■ PROBLEM TO SOLVE ■
Write out a word-for-word repetition of the lines that come before the line containing "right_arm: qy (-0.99" in the listing below, along with that line itself, omitting pictures.

■ DATA BELOW ■
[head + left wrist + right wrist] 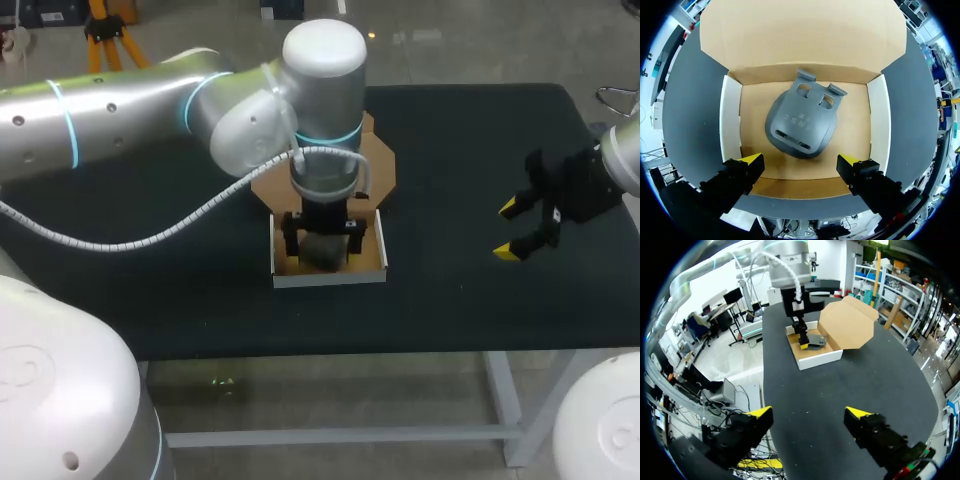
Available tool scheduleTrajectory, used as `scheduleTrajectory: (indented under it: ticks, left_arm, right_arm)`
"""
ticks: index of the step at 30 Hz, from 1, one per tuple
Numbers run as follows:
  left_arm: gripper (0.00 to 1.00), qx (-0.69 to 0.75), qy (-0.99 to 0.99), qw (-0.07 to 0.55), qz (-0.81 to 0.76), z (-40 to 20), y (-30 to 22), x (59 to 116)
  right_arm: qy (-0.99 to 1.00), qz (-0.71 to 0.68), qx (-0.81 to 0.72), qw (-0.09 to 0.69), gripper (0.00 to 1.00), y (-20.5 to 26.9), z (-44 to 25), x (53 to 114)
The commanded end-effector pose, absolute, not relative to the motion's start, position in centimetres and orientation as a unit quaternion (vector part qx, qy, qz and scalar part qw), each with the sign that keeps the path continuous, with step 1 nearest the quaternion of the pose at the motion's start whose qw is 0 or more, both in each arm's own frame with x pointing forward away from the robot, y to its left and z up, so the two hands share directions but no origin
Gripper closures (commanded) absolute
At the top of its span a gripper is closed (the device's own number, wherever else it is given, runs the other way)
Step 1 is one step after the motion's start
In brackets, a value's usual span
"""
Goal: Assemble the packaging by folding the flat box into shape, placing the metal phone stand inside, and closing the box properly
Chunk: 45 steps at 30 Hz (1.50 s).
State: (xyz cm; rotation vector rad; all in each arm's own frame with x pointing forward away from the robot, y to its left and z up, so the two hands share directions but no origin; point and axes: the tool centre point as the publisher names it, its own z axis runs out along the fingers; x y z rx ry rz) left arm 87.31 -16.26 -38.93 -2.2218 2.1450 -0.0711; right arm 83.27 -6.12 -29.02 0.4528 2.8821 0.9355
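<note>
The box (pixel 330 277) stands folded into a shallow tray with white walls at the table's middle, its brown lid (pixel 378 160) lying open behind it. The grey metal phone stand (pixel 322 252) lies flat on the box floor. My left gripper (pixel 322 238) hangs straight over it, open. In the left wrist view the stand (pixel 800 122) lies just ahead of the left gripper (pixel 801 165), touching neither yellow tip, inside the box walls (pixel 730 120). My right gripper (pixel 508 230) is open over bare mat to the right. The right gripper (pixel 810 414) faces the box (pixel 820 359) from a distance.
The black mat (pixel 460 140) covers the table. The open lid (pixel 847 325) sticks out past the box's far side. The left arm (pixel 150 110) crosses above the table's left half. The table's front edge (pixel 400 345) is close to the box.
</note>
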Motion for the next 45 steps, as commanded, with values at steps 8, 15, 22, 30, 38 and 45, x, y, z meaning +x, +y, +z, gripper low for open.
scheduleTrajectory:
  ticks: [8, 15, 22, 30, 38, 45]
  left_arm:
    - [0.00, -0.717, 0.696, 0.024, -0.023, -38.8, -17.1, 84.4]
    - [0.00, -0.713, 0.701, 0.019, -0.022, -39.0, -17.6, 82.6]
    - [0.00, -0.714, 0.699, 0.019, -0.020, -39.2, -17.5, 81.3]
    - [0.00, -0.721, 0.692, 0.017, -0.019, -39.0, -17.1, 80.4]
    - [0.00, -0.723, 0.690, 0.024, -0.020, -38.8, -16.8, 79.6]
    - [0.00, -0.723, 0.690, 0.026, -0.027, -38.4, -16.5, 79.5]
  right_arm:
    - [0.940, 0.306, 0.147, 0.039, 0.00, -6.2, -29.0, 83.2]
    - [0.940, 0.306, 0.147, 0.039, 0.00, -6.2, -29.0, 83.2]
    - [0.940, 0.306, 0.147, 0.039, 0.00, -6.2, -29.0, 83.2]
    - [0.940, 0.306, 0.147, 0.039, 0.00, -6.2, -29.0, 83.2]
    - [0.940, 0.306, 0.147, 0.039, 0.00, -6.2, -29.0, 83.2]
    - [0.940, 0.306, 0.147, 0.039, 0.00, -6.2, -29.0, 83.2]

■ TASK SOLUTION ■
[head + left wrist + right wrist] 
Available tool scheduleTrajectory, used as `scheduleTrajectory: (indented under it: ticks, left_arm, right_arm)`
"""
ticks: index of the step at 30 Hz, from 1, one per tuple
Numbers run as follows:
  left_arm: gripper (0.00 to 1.00), qx (-0.69 to 0.75), qy (-0.99 to 0.99), qw (-0.07 to 0.55), qz (-0.81 to 0.76), z (-40 to 20), y (-30 to 22), x (59 to 116)
  right_arm: qy (-0.99 to 1.00), qz (-0.71 to 0.68), qx (-0.81 to 0.72), qw (-0.09 to 0.69), gripper (0.00 to 1.00), y (-20.5 to 26.9), z (-44 to 25), x (53 to 114)

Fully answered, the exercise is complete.